I've come to see that this innate seriousness created an ever-widening gap between me and Curt. When it was time for Dad's memorial service in Indiana, Curt said he couldn't go because he was too busy at work, even though the service was on a weekend. I tried to believe that was okay and drove up without him. Each time I called to tell him how it was going, what it was like seeing all those friends and relatives from my past, driving by my childhood home we'd had to sell a few years ago, saying goodbye to my hometown once and for all, Curt was distant, said little. On the long drive back to Atlanta, while I was crying and navigating a rainstorm, he called to tell me he wouldn't be joining my family the next day for Thanksgiving after all.
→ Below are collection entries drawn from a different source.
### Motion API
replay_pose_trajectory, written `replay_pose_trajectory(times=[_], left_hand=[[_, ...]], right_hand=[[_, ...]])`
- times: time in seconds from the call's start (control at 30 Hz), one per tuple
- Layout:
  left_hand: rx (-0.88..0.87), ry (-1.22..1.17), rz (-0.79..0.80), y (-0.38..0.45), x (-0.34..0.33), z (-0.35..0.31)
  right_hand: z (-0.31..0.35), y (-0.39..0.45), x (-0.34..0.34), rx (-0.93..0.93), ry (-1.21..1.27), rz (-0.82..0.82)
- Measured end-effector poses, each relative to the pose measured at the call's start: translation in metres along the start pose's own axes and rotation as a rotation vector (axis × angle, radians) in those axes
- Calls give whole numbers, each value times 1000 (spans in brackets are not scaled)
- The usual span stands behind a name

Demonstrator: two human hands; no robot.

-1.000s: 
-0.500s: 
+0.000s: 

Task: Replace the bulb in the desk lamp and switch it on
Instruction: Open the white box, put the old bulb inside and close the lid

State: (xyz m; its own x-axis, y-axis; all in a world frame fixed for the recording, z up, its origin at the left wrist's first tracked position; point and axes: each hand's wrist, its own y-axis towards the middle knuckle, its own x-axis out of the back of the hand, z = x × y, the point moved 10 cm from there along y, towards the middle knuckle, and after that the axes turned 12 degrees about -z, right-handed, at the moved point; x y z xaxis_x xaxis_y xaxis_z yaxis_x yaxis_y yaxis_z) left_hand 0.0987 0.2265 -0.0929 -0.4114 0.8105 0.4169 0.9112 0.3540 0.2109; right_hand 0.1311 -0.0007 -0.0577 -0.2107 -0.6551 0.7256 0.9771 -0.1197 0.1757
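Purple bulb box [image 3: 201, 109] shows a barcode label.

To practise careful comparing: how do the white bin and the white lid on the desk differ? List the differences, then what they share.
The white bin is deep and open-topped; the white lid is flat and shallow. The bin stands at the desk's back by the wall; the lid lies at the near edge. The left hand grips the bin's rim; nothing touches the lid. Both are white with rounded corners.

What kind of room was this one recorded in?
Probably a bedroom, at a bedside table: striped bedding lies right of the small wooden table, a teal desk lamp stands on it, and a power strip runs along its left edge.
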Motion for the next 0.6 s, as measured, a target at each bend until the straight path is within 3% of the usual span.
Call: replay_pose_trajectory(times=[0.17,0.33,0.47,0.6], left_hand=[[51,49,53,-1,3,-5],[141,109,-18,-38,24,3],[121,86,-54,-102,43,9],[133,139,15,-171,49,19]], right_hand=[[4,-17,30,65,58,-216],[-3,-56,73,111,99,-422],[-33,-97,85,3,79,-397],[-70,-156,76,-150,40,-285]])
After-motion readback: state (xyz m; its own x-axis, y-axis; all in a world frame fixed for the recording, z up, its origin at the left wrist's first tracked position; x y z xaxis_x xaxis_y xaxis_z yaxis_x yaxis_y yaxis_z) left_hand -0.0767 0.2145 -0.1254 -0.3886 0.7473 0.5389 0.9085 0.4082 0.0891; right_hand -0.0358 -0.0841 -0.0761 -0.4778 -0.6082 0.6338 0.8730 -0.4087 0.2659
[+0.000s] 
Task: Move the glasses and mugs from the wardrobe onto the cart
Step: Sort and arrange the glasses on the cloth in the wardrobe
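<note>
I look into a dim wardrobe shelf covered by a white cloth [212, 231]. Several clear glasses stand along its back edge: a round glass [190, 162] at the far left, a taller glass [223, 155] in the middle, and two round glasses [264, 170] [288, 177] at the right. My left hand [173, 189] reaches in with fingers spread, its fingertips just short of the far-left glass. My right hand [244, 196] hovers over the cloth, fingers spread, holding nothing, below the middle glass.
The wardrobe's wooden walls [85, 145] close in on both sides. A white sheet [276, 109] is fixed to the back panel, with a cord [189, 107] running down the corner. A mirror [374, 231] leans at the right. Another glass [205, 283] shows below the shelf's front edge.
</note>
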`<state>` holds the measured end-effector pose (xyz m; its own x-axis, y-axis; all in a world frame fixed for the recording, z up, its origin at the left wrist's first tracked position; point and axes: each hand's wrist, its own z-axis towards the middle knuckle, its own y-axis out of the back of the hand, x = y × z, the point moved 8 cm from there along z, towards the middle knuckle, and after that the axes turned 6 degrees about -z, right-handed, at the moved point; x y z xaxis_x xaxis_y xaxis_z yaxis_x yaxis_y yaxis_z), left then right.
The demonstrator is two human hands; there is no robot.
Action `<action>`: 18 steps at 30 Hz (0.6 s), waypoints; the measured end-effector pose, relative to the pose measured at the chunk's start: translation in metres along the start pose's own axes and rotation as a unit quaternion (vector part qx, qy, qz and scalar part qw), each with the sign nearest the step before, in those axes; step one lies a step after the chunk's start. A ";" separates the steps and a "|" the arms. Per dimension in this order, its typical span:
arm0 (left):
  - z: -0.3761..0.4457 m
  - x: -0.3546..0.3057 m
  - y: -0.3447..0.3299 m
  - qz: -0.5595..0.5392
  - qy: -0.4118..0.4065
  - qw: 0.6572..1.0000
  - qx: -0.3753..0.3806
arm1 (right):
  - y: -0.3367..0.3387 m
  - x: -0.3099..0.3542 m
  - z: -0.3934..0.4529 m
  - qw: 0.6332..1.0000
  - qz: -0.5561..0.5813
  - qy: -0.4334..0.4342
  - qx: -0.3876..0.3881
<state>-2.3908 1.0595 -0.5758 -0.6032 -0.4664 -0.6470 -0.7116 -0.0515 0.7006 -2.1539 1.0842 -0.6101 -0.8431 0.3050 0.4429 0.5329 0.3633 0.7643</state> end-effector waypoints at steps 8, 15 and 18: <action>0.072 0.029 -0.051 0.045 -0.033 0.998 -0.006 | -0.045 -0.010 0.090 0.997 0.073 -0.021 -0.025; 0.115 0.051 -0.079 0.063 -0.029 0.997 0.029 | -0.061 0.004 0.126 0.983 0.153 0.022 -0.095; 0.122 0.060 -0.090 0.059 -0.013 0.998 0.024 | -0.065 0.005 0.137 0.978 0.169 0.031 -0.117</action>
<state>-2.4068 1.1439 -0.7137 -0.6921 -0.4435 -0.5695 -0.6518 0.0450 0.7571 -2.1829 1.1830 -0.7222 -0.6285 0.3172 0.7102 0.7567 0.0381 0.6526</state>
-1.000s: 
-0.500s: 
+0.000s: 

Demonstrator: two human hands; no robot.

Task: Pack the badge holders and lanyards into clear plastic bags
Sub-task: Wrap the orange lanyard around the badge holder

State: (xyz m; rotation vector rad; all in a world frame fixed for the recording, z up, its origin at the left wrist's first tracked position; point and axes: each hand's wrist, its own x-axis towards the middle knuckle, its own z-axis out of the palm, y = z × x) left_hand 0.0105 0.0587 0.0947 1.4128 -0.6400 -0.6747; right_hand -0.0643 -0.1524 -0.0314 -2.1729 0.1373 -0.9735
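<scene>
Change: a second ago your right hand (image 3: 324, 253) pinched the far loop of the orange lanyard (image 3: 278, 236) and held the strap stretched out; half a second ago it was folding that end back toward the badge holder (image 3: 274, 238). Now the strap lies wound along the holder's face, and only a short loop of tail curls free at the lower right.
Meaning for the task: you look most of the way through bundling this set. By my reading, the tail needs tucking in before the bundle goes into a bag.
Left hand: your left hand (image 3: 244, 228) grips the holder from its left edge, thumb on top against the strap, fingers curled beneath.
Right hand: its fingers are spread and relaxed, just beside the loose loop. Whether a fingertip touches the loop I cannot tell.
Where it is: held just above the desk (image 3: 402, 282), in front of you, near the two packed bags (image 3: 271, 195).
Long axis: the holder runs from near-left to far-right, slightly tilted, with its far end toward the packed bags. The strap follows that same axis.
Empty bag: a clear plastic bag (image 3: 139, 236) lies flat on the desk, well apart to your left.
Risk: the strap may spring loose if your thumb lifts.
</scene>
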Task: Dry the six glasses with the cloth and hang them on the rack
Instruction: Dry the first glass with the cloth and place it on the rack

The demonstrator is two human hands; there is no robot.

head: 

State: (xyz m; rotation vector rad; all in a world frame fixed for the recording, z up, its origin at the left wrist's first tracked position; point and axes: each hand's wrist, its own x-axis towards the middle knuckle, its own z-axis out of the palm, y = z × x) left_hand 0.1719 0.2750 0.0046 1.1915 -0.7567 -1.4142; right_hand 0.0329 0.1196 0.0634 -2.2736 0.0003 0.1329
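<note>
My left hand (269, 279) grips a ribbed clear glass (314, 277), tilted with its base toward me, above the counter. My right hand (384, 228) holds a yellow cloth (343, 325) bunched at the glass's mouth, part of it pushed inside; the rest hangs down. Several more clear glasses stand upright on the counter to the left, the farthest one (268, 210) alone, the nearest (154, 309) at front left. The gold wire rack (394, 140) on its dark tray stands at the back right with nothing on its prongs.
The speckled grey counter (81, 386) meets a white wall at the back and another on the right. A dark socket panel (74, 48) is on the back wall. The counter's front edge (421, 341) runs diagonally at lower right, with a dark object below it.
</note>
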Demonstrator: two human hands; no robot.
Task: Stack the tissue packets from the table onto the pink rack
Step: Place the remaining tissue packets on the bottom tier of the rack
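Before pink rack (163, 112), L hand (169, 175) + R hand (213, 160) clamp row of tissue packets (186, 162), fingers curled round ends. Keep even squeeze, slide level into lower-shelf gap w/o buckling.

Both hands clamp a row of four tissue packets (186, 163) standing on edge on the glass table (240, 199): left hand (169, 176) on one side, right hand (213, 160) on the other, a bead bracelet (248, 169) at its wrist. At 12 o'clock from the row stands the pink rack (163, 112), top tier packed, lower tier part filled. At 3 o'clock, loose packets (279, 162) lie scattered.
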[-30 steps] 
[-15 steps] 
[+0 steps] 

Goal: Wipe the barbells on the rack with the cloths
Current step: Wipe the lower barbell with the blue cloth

My dad was gone and so was Curt. Somehow I limped through Thanksgiving. Christmas is a blur. I wasn't sure how I'd survive winter because it's always been a low point for me. I sought refuge in work but I also reached out for comfort from true friends, and they delivered it right up. Nearly every weekend we gathered around the outdoor fire pit, where I gradually released the pain and watched it burn. The fire warmed up me and my friends to speak the words each of us had kept inside for days, maybe years. Steamed emotions seeped out, and some boiled up and spewed over the edge, but none of us ever tried to run from the heat or burn each other with it.

And while the grief was vaporizing in that safe place, I was transforming. I vowed I would not go backwards, not in my work and not to Curt, and this opened me up to seeing things very differently. I began looking out for myself and what I wanted to do with the next 15 years of my life. I began making peace with things my family members were doing that I did not like and could not control. I started loving people for who they are and most days stopped wishing they'd be different. I paid attention to what the world was telling me and I tried hard to accept these messages rather than re-write them. This gave me a tremendous amount of energy (and relief), and I gathered up a lot of power to work around, not push through, the inevitable brick walls.

As it turns out, my mother was right (as usual). The drapes were the catalyst for a complete metamorphosis. Rather than close me in, they allowed me to be open to what was good for me and to shut out what was damaging. They helped me make my home - and myself -- a place of peace and comfort. This Easter weekend, I'm grateful to be able to see the divine love that is outside my windows and within me, rising, transforming, being reborn.